» Required action
Count up the lines below that hold "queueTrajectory", then give that count by itself.
:: Working data
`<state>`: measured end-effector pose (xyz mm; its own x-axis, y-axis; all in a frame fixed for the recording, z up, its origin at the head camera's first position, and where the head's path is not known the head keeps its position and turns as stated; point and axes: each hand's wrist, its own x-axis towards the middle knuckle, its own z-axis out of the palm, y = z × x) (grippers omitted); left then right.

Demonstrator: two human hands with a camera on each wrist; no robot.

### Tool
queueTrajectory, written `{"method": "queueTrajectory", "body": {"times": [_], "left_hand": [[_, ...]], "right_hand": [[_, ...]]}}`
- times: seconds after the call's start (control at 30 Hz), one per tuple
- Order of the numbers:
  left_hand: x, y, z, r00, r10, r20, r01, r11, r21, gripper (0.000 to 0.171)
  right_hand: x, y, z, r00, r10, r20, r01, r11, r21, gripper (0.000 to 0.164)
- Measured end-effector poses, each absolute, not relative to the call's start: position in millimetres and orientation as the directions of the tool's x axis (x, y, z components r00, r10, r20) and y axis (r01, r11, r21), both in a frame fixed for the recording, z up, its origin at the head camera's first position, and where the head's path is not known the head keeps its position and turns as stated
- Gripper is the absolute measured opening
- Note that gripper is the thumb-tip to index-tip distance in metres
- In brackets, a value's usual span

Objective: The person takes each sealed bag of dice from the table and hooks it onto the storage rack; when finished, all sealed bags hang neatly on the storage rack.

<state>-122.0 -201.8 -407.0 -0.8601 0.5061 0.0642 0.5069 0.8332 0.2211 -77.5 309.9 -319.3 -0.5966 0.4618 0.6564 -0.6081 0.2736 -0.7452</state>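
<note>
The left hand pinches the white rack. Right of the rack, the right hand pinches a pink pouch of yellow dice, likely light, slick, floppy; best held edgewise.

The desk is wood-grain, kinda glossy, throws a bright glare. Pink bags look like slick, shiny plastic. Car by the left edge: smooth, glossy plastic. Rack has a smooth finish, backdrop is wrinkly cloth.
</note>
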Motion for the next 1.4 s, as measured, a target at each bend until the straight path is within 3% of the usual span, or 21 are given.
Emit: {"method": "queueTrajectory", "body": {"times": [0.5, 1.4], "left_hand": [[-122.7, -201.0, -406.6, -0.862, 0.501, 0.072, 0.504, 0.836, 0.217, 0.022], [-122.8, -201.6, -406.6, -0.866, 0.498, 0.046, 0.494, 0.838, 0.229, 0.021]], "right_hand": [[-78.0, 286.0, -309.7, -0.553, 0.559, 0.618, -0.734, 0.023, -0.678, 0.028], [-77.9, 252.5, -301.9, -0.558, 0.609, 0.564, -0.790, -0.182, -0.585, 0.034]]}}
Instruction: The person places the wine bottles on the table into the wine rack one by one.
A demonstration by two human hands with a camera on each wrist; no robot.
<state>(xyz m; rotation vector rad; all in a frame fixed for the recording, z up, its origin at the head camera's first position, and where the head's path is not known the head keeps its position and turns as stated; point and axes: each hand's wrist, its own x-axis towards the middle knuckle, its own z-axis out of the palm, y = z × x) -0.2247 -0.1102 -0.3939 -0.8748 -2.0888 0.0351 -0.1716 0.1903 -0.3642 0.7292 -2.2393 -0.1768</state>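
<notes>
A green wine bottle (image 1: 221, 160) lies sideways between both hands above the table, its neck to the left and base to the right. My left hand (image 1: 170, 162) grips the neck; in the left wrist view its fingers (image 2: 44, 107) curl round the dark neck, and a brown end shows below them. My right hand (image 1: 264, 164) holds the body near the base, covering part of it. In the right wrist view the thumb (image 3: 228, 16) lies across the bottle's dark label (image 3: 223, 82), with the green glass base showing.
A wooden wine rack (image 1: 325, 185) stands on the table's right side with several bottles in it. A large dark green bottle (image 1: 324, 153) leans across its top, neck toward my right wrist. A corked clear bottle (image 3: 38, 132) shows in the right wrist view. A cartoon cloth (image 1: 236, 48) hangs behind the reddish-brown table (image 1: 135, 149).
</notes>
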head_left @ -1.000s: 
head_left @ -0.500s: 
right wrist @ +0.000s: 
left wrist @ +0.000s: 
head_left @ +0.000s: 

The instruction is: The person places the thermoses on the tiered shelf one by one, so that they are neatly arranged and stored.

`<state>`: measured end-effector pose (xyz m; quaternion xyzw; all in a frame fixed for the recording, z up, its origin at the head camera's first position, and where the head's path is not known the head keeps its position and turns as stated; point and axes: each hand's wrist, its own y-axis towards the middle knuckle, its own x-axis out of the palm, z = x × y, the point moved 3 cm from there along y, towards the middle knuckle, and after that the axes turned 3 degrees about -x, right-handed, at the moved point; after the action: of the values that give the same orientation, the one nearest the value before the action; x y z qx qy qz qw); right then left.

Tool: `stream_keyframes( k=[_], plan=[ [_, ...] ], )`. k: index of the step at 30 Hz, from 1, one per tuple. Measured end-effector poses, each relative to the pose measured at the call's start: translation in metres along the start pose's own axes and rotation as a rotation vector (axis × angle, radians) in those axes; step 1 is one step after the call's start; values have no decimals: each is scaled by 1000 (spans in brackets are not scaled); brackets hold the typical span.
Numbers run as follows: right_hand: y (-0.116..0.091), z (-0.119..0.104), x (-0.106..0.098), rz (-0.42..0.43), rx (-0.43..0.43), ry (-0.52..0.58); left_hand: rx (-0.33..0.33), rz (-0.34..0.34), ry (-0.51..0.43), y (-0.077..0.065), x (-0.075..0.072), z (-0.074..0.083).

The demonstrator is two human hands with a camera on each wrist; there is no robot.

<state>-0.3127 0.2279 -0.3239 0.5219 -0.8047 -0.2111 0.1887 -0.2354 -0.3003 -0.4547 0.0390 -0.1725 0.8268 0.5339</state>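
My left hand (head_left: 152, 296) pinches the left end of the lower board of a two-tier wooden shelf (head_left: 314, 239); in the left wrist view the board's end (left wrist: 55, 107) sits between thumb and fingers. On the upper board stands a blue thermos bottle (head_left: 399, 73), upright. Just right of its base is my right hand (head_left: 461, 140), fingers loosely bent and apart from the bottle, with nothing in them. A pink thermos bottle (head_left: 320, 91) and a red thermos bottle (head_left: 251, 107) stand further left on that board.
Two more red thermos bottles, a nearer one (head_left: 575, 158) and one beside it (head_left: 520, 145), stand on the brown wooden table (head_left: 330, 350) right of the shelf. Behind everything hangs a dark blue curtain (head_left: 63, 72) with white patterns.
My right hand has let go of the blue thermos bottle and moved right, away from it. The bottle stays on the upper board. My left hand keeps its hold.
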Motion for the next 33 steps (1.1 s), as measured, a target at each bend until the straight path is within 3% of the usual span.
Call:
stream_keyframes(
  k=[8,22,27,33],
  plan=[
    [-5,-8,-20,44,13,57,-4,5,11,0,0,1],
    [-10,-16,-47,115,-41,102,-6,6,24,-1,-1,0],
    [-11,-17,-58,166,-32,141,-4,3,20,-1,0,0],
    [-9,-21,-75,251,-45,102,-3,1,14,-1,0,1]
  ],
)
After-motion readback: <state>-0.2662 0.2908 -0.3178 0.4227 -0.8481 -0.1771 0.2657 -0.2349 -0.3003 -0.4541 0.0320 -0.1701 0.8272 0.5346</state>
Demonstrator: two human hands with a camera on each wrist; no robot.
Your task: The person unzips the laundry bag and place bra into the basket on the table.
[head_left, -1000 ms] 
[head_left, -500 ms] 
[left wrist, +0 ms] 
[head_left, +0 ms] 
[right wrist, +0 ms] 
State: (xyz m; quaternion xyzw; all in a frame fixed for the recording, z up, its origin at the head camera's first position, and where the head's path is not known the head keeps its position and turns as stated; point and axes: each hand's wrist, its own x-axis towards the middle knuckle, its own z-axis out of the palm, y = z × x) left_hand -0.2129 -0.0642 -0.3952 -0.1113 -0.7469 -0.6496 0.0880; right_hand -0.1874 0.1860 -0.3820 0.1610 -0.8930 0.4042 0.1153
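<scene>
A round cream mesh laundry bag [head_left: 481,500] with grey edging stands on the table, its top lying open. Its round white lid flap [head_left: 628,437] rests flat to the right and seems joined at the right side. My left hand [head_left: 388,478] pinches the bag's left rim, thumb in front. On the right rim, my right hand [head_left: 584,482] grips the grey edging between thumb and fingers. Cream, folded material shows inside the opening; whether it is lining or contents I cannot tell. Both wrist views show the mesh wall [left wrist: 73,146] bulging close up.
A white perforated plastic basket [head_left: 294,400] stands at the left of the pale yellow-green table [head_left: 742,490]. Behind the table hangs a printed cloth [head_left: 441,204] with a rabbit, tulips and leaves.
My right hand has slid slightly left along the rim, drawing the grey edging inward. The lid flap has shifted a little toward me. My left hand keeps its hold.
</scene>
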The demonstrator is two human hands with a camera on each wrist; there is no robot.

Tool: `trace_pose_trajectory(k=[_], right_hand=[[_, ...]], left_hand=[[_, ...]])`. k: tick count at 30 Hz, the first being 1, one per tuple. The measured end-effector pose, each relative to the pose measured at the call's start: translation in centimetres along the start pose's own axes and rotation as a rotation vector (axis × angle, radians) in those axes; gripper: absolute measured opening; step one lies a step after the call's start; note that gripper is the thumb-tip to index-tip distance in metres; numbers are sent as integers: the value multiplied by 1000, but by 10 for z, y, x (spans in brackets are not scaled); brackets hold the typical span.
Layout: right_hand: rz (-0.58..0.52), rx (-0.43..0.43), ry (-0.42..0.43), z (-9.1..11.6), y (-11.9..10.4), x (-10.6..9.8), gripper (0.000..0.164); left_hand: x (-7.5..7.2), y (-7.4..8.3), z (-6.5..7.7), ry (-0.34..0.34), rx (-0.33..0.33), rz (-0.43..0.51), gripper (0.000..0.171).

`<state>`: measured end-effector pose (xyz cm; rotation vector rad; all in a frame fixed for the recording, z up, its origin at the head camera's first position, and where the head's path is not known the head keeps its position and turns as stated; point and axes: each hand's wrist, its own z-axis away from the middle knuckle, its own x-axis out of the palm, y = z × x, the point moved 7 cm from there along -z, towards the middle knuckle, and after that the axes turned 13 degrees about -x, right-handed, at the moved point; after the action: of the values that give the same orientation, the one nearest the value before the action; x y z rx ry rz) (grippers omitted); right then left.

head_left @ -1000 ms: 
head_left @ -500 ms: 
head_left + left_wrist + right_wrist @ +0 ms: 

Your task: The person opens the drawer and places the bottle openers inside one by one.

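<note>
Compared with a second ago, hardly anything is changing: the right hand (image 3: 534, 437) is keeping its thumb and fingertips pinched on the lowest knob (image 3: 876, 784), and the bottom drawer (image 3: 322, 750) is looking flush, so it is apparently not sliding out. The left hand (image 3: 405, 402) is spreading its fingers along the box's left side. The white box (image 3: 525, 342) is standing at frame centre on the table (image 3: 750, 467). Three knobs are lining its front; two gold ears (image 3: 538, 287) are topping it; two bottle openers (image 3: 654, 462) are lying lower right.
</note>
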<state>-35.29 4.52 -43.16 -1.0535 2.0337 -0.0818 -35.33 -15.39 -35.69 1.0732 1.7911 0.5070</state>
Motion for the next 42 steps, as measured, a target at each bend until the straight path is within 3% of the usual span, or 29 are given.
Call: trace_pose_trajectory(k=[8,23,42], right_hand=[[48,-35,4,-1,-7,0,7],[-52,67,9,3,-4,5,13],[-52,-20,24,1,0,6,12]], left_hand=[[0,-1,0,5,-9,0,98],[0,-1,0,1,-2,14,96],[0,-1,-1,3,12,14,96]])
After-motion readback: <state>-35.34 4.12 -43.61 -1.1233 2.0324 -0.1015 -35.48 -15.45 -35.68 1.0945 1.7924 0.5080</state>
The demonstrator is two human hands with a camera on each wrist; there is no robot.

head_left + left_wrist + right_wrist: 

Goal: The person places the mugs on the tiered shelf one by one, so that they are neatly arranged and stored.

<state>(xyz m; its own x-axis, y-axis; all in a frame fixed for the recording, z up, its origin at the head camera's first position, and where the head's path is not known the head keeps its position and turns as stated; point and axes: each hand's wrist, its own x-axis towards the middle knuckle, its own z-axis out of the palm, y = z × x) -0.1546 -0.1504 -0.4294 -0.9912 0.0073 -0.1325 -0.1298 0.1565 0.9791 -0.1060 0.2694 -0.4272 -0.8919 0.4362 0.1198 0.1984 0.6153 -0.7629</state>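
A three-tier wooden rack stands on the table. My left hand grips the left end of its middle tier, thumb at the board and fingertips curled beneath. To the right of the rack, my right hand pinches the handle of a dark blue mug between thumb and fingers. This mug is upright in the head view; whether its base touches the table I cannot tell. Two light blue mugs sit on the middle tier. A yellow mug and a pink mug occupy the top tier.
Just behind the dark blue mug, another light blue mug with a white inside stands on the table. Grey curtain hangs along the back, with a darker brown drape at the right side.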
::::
» Response to this task
2